Bonjour à tous, en ce 11 février 2026, votre point quotidien sur l'actualité agricole. Tout d'abord, une avancée importante concernant la directive nitrates. La Commission européenne vient d'adopter de nouvelles règles sur les engrais issus d'effluents d'élevage, les engrais Renure. Un assouplissement qui permettra leur utilisation dans les zones vulnérables aux nitrates au-delà de la limite actuelle de 170 kg d'azote par hectare et par an, avec une limite supplémentaire fixée à 80 kg. Selon Bruxelles, cette mesure contribuera à réduire la dépendance des agriculteurs aux engrais importés. Cette évolution était particulièrement attendue par le Copa-Cogeca et les Chambres d'agriculture. Deuxième sujet majeur, les inquiétudes exprimées par la Cour des comptes européenne concernant la future PacC 2028-2034. Dans son avis du 5 février, l'institution pointe plusieurs risques liés à la flexibilité accrue accordée aux États membres. Elle alerte notamment sur l'absence de cadre commun pour des notions essentielles comme celle d'agriculteur actif, ce qui pourrait compromettre la concurrence loyale entre agriculteurs européens. La traçabilité des fonds et de possibles retards de paiement sont également source d'inquiétudes. Enfin, focus sur la filière lait où la situation devient préoccupante. Face à ce que l'European Milk Board qualifie de crise aiguë, l'organisation de producteurs demande l'activation immédiate d'une réduction volontaire des volumes laitiers.

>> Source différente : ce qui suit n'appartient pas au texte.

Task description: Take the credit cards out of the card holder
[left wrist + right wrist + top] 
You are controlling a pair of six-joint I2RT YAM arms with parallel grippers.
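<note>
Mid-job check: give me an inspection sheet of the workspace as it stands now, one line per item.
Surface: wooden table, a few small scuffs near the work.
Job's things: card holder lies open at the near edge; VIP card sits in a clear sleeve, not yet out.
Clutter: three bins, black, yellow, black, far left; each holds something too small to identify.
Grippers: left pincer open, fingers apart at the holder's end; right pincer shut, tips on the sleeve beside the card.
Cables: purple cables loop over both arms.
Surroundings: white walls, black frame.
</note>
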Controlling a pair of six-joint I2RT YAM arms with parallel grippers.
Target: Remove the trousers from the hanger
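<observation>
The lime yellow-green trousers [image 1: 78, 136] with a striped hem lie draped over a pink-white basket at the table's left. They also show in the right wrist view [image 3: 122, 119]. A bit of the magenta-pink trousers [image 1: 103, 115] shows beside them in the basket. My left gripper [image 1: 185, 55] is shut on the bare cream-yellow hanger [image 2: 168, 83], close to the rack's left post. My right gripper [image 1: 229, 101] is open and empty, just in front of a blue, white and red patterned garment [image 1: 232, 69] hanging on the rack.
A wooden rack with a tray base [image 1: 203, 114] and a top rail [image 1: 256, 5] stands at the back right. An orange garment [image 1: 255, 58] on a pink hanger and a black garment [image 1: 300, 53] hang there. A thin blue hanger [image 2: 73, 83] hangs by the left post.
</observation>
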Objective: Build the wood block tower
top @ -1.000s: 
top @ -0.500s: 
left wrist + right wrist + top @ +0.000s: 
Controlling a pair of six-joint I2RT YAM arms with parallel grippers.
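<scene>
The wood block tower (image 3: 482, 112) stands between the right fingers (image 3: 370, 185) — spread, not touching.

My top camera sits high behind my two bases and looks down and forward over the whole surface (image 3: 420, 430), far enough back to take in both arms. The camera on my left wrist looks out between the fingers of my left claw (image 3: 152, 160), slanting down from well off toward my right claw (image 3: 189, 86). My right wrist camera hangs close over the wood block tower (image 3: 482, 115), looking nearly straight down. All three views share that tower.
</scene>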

Cette mesure, qui avait fait ses preuves en 2016, est déjà soutenue par plusieurs États membres comme l'Italie, la Roumanie et la Slovaquie. L'organisation met en garde contre le risque d'un effondrement des prix si aucune action n'est entreprise rapidement. La France reste pour l'instant discrète sur le sujet, avec des positions divergentes entre la Confédération paysanne, qui souhaite une réduction obligatoire, et la section lait de la FNSEA, la FNPL, qui s'y oppose. C'était votre point sur l'actualité agricole du 11 février 2026. A demain pour de nouvelles informations.

Note : Ce texte et sa transcription vocale ont été générés par une intelligence artificielle, à partir d’articles d’actualité qui sont une création exclusive de la rédaction de La France Agricole.